HistoriCity | How Kolkata evolved from three villages into the city of India’s renaissance
The earliest known mention of Kalikata is believed to be recorded in the 15th-century Bengali text ‘Manasa Vijay’ by Bipradas Pipilai, a poet.
In a city most strongly identified by its deeply devotional worship of the female goddess, Kali, the ongoing protests should not come as a surprise: they circle back to earlier times and remind us of Kolkata’s rich history of protesting violence against women, and its heritage of reform.

The birth of a name
In 2003, the Calcutta high court ruled that Job Charnock, an officer of the East India Company was not the founder of West Bengal’s capital and that August 24, 1690 (the date of Charnock’s arrival in Calcutta) no longer be observed as the founding day of this maddeningly charming megalopolis. The court ruled that neither a particular date could be fixed nor a person identified as its founder.
Kolkata’s historical journey started out as a unit of three small villages including Kalikata a small fishing village; near a temple to Kali, the fierce Hindu goddess who rules over time or Kaal, and the consort of Shiva. The earliest known mention of Kalikata is believed to be recorded in the 15th-century Bengali text ‘Manasa Vijay’ (1495) by Bipradas Pipilai, a poet. Pipilai describes the visit of a legendary merchant Chand Sadagar alighting here to worship at the Kalighat temple.
The other two villages were Sutanuti, a weaver’s village and Gobindapur, belonging to a merchant family who were devoted Vaishnavites.
Following the advent of Colonial rule, Calcutta (renamed Kolkata in 2001), grew into a hub of Indian enlightenment and produced leading thinkers, writers and reformers. It produced a class of educated and westernised Indians who took up cudgels against centuries-old ignorance and made efforts to make the West’s knowledge of science accessible to the masses.
The British and beyond
To compete with the French and Portuguese, traders in the English East India Company decided on Kalikata as the site for their own headquarters or fort, in 1696. Land was acquired from a local landlord who himself had received it by the patronage of Raja Man Singh, during the reign of emperor Jahangir (1605-1627).

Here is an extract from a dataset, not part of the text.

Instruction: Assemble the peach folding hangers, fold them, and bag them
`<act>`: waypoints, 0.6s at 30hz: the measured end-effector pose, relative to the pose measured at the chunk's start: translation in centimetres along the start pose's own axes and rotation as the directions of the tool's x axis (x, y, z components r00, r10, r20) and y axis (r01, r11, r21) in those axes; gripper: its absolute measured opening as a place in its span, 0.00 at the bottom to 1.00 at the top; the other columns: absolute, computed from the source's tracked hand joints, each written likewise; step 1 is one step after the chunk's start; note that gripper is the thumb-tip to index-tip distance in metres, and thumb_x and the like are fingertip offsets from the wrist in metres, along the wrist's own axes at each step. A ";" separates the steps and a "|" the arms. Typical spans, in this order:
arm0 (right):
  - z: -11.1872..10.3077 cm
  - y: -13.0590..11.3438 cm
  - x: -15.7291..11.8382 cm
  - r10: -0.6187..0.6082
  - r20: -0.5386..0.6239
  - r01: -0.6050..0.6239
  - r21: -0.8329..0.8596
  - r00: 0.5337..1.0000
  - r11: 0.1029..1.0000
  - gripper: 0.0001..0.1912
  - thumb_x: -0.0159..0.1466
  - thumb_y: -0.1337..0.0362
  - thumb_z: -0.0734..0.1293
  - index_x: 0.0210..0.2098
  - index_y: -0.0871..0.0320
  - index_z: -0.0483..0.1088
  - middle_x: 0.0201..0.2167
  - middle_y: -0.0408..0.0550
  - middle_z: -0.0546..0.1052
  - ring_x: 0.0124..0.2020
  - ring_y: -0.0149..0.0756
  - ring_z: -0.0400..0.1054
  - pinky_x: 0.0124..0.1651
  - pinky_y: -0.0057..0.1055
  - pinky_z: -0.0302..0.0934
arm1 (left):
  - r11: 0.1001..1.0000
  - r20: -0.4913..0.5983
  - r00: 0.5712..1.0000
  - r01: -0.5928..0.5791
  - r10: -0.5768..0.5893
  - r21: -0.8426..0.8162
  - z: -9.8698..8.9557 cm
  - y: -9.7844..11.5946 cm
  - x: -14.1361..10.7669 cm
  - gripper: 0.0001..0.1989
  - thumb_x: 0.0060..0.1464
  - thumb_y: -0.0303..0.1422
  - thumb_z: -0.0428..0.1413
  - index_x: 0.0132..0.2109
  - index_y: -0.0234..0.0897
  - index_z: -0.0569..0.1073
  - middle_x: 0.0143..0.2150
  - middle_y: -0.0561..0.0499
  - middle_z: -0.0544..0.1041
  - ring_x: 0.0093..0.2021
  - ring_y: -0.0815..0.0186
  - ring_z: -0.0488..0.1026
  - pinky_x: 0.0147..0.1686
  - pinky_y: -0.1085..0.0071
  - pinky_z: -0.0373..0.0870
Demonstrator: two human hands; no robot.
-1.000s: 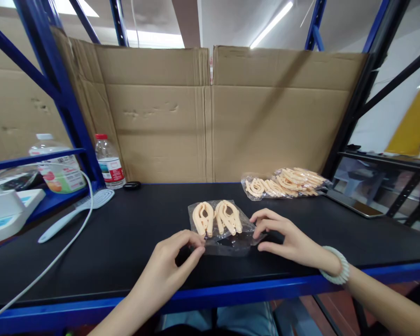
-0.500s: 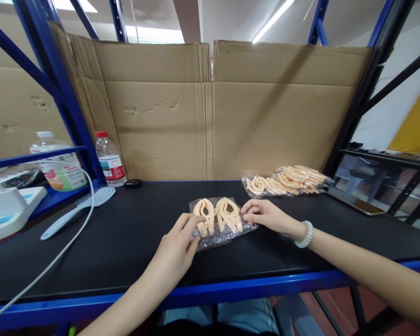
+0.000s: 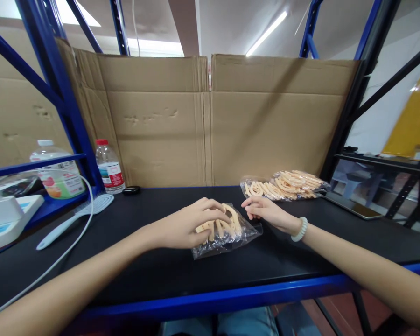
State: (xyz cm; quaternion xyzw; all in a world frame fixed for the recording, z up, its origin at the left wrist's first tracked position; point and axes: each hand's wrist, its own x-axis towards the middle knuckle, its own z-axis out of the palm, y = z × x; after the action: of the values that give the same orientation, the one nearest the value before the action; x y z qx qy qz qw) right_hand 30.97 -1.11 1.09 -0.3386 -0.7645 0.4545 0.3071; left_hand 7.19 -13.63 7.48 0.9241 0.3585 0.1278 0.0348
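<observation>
A clear plastic bag [image 3: 236, 233] with pale orange looped pieces lies on the black tabletop [image 3: 143, 275] in front of me. My left hand [image 3: 199, 221] lies over the left part of the bag, fingers spread across the pieces and hiding some of them. Just right of the bag, my right hand [image 3: 261, 210] hovers apart from it, fingers loosely curled with small gaps and nothing in them. Farther back on the right is a pile of similar bagged pieces [image 3: 287, 184].
Cardboard panels [image 3: 161, 140] stand along the back. At the left are a red-capped bottle [image 3: 110, 170], a black oval object [image 3: 131, 190], a pale brush [image 3: 73, 221], a white cable and a power strip [image 3: 14, 219]. A phone-like slab [image 3: 353, 206] lies right.
My left hand has moved from the bag's left edge to over the pieces, its fingers spreading. My right hand has come off the bag's right edge. The view has shifted slightly.
</observation>
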 end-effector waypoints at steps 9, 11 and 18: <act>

The young and defiant Nawab Siraj-ud-Daulah routed British forces at Calcutta in 1756 and renamed Calcutta to Alinagar after his grandfather Alivardi Khan. During the siege, a group of European prisoners were locked up in a small barrack leading to their death, an incident which came to be known as the Black Hole of Calcutta. It was only a year later that Robert Clive recaptured the city, and after that, the British remained the rulers of the city for the next nearly three centuries, and Calcutta itself was the capital of British India till 1911.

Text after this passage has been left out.